Satellite Image Classification

In [None]:

!pip install kagglehub


In [None]:
!pip install torch torchvision torchaudio


In [None]:
import os
import torch
from torchvision import datasets, transforms
from torch.utils.data import DataLoader

# Define the root data directory
data_dir = "data"  # Make sure this path is correct

# Define transformations for image preprocessing
transform = transforms.Compose([
    transforms.Resize((256, 256)),  # Resize images
    transforms.ToTensor(),  # Convert to PyTorch tensors
    transforms.Normalize([0.5, 0.5, 0.5], [0.5, 0.5, 0.5])  # Normalize (optional)
])

# Load dataset from folders
dataset = datasets.ImageFolder(root=data_dir, transform=transform)

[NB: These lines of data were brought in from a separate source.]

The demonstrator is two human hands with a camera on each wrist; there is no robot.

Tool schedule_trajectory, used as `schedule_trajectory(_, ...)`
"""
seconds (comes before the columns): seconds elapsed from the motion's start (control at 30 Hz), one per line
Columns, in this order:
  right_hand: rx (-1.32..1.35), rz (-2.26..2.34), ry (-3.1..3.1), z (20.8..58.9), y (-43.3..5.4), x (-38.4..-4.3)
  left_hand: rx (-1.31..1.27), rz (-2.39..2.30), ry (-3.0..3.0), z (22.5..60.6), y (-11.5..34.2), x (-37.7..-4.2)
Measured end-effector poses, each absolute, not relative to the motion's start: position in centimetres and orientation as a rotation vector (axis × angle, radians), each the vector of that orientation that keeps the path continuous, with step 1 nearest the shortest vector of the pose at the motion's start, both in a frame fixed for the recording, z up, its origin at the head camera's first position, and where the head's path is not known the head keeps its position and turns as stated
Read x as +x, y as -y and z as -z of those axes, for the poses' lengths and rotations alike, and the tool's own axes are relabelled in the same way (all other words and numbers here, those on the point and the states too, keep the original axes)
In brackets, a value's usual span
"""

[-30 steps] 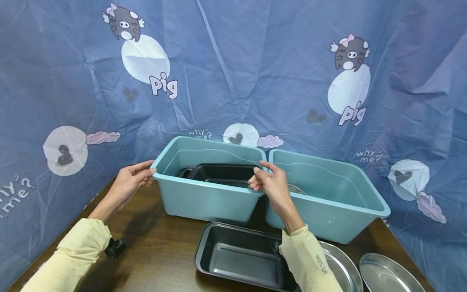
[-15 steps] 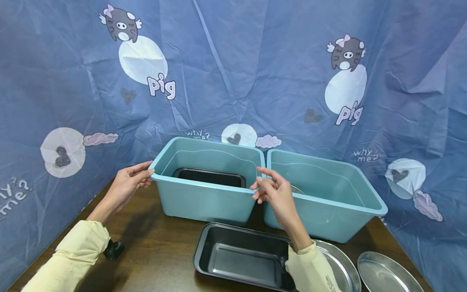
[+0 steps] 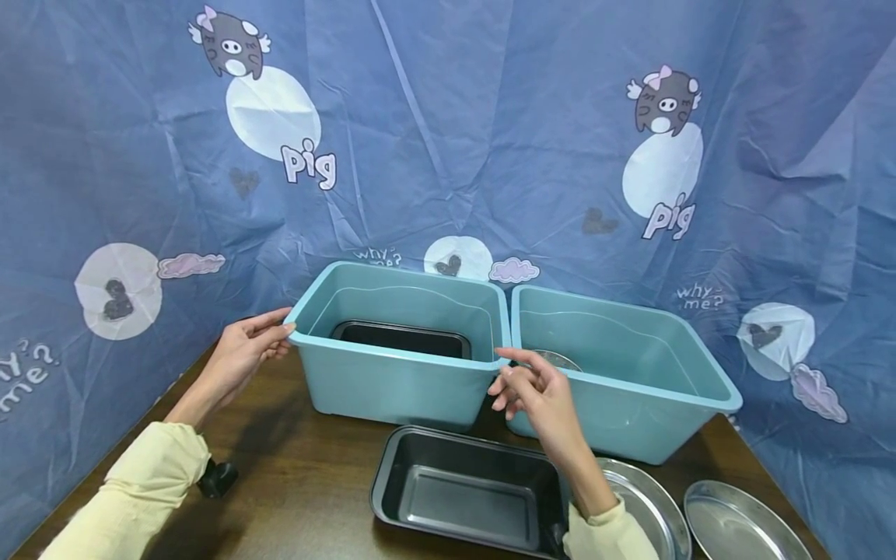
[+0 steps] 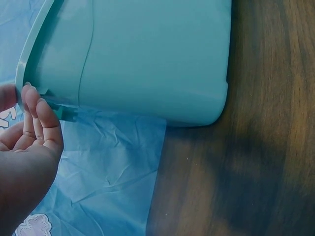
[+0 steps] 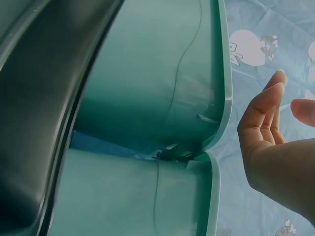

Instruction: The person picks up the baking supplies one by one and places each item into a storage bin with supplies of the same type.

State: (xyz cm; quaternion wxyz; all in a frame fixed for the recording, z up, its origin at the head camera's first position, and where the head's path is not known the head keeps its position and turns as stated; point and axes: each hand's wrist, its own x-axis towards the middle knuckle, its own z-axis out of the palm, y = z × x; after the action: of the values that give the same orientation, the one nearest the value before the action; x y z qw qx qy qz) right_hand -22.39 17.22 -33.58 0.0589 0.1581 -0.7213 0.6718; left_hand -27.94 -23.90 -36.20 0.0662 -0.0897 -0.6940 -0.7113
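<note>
My left hand (image 3: pixel 241 354) pinches the left corner of the rim of a light teal plastic bin (image 3: pixel 392 389); in the left wrist view, the fingertips and thumb of that hand (image 4: pixel 37 125) meet at its edge. Inside this bin lies a black baking pan (image 3: pixel 402 338), its lower part hidden by the front wall. Near the bin's front right corner hovers my right hand (image 3: pixel 542 400), fingers loosely bent and holding nothing. The right wrist view shows this hand (image 5: pixel 268 132) apart from the bins' rims.
A second teal bin (image 3: pixel 616 416) stands close on the right, with part of a round metal item (image 3: pixel 556 359) inside. In front lies a dark loaf pan (image 3: pixel 465 505). Round steel plates (image 3: pixel 745 517) lie at the lower right. Blue printed cloth (image 3: pixel 448 155) hangs behind.
A black pan went from the raised position under my right hand down into the left bin. My right hand then drew back toward me and slightly right. My left hand stayed on the rim.
</note>
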Motion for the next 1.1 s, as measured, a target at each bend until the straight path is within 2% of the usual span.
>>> schedule_trajectory(1.1,0.166,-1.984,2.331,35.6,-20.8,-18.7,-0.277,2.141,2.120,36.1,24.0,-27.9)
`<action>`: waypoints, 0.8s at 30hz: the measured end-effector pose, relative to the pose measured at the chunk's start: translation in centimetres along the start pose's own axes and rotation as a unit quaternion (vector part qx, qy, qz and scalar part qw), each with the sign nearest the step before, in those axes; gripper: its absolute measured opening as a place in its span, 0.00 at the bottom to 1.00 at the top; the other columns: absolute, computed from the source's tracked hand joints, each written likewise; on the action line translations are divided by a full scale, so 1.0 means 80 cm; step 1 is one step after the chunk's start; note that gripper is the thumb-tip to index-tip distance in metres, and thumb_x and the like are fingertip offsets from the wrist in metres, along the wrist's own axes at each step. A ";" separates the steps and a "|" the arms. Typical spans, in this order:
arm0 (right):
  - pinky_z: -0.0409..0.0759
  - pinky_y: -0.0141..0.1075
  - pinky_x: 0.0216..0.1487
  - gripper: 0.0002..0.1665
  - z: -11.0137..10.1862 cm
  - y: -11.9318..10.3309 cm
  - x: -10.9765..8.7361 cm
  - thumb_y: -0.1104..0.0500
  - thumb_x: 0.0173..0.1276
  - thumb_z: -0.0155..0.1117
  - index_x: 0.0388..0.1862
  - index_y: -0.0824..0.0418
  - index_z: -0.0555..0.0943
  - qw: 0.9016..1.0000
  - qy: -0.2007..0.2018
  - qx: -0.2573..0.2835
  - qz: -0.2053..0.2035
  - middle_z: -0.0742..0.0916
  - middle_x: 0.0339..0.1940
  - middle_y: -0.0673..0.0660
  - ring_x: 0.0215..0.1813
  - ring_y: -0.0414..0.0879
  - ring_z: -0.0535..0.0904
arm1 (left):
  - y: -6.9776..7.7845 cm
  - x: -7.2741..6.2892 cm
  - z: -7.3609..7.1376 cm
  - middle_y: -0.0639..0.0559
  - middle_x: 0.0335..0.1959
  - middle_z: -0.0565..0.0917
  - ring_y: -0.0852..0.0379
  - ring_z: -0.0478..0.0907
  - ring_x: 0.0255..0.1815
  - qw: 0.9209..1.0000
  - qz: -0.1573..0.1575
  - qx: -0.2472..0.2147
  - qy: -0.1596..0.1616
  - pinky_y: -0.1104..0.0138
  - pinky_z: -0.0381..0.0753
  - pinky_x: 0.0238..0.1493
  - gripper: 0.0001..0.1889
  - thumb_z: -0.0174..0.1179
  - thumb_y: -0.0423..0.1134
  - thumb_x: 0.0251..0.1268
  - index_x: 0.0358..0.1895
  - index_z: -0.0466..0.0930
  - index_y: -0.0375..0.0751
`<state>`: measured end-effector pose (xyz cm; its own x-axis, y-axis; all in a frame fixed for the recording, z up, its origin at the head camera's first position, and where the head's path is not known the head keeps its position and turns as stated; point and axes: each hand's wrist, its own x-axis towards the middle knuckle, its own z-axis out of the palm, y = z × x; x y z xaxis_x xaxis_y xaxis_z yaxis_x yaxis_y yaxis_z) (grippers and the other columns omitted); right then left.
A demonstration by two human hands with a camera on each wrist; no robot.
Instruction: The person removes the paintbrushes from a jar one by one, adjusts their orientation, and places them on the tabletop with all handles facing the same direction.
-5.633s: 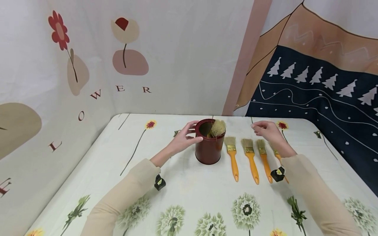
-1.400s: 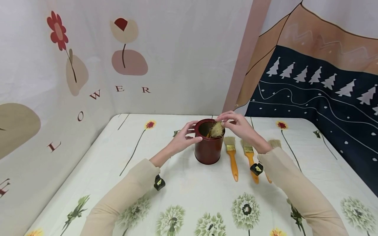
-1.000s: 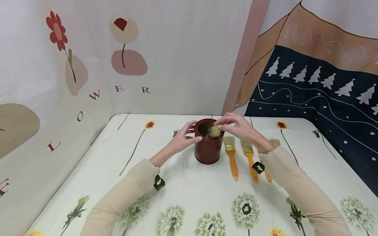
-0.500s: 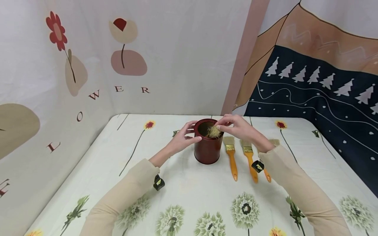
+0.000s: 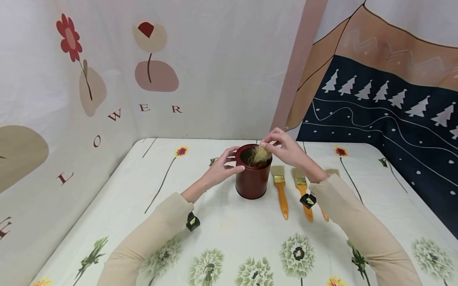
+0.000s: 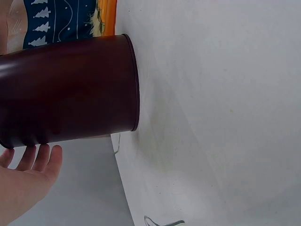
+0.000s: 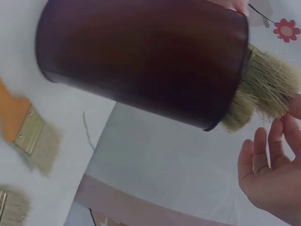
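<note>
In the head view a dark red-brown can (image 5: 252, 182) stands upright on the cloth-covered table. My left hand (image 5: 222, 169) holds its left side, thumb near the front rim and fingers behind; in the left wrist view the left hand's fingertips (image 6: 55, 153) touch the can wall (image 6: 70, 94). My right hand (image 5: 284, 147) pinches the pale bristles of a paintbrush (image 5: 262, 154) at the can's mouth. The right wrist view shows that paintbrush (image 7: 273, 84) projecting from the can, its handle hidden inside. A second bristle tuft (image 7: 239, 112) sticks out beside it.
Several orange-handled paintbrushes lie right of the can, including a near one (image 5: 281, 194) and another (image 5: 301, 182). My right forearm partly covers the farther ones, such as the pale-bristled paintbrush (image 5: 332, 172). Fabric walls (image 5: 222, 79) rise behind the table's back edge.
Seconds ago my right hand was off to the right above the lying brushes; it then came to the bristles in the can. Over the last half second it has risen slightly with them. Left hand unchanged.
</note>
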<state>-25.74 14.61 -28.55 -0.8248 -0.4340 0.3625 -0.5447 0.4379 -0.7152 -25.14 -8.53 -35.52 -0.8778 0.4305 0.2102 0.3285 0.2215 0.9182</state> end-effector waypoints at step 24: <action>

# Create a DataLoader for batching
dataloader = DataLoader(dataset, batch_size=32, shuffle=True)

# Print class names
print("Classes:", dataset.classes)

# Check a sample image
images, labels = next(iter(dataloader))
print("Batch shape:", images.shape)


1️⃣ Understanding the Dataset Structure

* data/
* │── cloudy/         # Contains cloudy sky images
* │── desert/         # Contains desert landscape images
* │── green_area/     # Contains green vegetation images
* │── water/          # Contains water bodies images

- Each folder represents a class label.
- Images are automatically labeled based on folder names.

2️⃣ Check Dataset Distribution

- Before training, we should check if the classes are balanced (i.e., each category has a similar number of images).
- We can count the number of images in each category.

In [None]:
from collections import Counter

# Count images in each class
class_counts = Counter([label for _, label in dataset])

# Print class distribution
for class_name, count in zip(dataset.classes, class_counts.values()):
    print(f"{class_name}: {count} images")


In [None]:
import matplotlib.pyplot as plt
import numpy as np

# Get one batch of images and labels
images, labels = next(iter(dataloader))

# Convert images from tensor to NumPy for visualization
images = images.permute(0, 2, 3, 1).numpy()  # Change shape to (batch, height, width, channels)

# Plot 8 sample images
fig, axes = plt.subplots(2, 4, figsize=(12, 6))
axes = axes.flatten()

for img, label, ax in zip(images[:8], labels[:8], axes):
    ax.imshow((img * 0.5) + 0.5)  # Unnormalize the image
    ax.set_title(f"Class: {dataset.classes[label]}")
    ax.axis("off")

plt.tight_layout()
plt.show()